WHAT THE TASK ASKS: Each line below from the one containing "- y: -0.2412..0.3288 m" through the one containing "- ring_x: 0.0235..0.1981" should be output exactly as it stands, and no other line should appear.

++++

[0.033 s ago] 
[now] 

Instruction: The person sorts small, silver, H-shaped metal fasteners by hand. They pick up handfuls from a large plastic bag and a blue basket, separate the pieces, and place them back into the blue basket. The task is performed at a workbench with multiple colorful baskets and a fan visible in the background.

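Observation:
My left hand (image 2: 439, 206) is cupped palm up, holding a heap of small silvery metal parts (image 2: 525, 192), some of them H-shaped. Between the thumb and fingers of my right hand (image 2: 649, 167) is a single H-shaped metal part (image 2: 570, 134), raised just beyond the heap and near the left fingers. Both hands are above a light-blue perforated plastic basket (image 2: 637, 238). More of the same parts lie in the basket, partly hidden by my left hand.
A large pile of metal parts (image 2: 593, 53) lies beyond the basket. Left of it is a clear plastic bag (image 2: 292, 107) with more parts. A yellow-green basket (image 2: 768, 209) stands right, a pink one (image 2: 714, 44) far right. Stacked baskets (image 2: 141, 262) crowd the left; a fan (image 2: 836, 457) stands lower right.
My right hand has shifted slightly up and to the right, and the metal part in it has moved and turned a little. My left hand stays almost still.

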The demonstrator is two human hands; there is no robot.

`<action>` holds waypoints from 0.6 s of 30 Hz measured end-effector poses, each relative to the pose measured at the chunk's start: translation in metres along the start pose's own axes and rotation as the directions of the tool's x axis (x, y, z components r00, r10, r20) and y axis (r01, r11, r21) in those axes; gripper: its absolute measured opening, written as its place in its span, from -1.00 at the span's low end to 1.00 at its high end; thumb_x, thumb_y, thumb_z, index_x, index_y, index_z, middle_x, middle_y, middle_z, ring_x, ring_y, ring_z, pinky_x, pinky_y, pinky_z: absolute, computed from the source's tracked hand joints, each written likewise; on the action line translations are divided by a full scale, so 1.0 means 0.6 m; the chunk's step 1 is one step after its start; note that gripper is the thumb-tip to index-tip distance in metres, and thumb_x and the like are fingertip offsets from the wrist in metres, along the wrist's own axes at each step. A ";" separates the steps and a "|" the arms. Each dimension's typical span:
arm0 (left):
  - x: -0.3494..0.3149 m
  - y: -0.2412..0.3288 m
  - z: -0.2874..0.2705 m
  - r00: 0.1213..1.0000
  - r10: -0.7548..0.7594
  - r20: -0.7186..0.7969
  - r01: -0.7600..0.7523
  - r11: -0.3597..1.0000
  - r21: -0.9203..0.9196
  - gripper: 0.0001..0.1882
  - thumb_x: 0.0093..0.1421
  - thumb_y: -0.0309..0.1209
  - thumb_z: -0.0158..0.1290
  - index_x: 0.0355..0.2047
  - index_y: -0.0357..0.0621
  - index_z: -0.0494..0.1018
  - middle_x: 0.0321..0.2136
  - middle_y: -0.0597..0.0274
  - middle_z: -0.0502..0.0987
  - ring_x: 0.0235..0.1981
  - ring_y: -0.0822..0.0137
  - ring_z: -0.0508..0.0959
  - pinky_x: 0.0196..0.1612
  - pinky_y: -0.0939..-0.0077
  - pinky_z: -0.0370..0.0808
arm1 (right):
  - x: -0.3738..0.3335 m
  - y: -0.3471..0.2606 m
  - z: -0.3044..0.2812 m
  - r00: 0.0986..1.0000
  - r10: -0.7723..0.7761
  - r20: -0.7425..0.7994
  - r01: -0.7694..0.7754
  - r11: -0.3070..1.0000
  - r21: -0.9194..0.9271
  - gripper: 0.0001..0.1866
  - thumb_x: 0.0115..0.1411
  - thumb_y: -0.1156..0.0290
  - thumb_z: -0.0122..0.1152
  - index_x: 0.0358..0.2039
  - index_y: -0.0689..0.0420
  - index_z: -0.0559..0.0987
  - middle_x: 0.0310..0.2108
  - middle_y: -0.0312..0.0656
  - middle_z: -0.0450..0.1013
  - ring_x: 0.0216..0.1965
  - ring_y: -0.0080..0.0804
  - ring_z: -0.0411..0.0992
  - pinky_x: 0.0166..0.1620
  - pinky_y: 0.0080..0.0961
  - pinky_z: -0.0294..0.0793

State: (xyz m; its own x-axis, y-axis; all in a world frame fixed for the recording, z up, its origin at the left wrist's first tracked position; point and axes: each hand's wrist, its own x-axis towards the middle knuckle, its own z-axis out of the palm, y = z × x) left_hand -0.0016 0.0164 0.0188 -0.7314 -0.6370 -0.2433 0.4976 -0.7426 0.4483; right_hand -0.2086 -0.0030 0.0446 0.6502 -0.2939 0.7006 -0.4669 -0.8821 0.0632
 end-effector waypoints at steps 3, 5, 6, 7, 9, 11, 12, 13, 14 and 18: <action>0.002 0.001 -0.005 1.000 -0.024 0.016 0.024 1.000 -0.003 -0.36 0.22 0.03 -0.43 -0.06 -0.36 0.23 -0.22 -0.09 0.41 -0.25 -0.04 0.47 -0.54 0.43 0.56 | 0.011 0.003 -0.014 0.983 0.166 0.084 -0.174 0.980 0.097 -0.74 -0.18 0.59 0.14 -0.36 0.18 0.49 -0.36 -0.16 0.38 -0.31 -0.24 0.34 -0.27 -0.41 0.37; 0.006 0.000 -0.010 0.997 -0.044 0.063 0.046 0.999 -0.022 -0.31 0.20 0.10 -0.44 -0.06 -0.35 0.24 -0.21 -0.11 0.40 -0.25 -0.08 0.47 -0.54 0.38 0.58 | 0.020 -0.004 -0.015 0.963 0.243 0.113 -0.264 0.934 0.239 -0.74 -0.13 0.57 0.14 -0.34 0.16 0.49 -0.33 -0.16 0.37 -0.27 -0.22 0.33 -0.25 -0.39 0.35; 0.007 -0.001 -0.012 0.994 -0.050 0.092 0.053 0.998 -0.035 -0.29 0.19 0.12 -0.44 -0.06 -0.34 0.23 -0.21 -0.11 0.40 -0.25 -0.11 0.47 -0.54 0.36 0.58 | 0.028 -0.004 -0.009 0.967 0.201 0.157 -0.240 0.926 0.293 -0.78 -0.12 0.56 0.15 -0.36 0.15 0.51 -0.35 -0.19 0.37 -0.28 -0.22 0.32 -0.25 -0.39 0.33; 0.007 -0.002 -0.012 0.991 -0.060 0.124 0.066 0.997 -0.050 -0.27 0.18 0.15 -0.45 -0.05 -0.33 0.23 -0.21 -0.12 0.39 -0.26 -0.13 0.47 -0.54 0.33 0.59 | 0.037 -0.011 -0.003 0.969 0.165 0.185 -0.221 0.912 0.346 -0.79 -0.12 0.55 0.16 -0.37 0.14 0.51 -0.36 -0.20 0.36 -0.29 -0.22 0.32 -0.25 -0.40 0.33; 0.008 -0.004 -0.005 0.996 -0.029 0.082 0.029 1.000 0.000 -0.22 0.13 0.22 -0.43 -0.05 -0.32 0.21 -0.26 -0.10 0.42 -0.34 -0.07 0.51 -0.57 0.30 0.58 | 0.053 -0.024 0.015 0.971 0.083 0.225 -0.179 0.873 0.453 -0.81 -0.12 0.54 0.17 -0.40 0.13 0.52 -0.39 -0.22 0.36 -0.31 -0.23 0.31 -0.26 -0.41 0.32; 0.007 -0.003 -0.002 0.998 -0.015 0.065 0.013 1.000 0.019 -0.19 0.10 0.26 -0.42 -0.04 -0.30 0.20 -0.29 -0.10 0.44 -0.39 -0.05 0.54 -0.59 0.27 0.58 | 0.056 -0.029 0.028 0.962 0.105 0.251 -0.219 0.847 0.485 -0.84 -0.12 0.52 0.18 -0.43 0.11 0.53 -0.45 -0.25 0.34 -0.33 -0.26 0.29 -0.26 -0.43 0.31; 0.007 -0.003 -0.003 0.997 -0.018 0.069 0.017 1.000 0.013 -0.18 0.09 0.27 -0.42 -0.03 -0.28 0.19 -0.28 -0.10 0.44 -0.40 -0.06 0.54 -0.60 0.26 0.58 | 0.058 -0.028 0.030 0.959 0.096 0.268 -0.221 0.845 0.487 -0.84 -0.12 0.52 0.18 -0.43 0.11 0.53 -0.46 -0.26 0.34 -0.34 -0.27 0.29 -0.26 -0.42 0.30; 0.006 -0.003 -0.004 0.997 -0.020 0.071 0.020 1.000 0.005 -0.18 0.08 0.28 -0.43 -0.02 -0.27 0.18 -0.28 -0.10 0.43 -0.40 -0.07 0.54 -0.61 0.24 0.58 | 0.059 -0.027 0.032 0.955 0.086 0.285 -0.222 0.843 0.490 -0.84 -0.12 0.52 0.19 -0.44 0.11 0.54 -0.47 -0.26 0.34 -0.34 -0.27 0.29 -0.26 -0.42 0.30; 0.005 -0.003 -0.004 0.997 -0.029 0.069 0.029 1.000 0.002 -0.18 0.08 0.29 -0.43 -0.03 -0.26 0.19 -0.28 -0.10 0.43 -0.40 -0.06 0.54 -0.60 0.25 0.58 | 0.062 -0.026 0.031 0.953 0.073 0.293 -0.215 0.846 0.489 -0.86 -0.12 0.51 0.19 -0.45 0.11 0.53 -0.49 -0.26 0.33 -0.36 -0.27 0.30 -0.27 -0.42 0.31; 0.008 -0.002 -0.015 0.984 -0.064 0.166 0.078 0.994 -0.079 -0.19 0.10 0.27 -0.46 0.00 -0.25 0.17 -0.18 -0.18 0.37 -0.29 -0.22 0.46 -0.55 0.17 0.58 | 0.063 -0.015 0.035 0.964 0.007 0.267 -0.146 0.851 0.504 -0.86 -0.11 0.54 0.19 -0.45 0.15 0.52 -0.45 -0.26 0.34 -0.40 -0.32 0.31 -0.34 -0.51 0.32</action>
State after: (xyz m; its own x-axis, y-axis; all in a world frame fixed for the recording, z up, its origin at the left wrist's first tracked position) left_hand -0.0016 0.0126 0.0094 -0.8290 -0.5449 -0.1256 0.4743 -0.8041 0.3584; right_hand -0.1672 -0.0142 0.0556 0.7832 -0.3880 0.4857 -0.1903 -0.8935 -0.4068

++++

RESPONSE AREA:
  - y: -0.2412..0.3288 m
  - z: -0.2874..0.2705 m
  - r00: 0.1213..1.0000
  - r10: -0.7548..0.7594
  - r20: -0.7186..0.7969
  - r01: -0.7600..0.7523
  - r11: -0.3597..1.0000
  - r21: -0.9203..0.9196
  - gripper: 0.0001..0.1882
  - thumb_x: 0.0093..0.1421
  - thumb_y: -0.0309..0.1209
  - thumb_z: -0.0158..0.1290
  - index_x: 0.0355..0.2047
  - index_y: -0.0357..0.0621
  - index_z: -0.0494..0.1018
  - middle_x: 0.0321..0.2136
  - middle_y: -0.0597..0.0274
  - middle_z: -0.0502..0.0987
  - ring_x: 0.0235..0.1981

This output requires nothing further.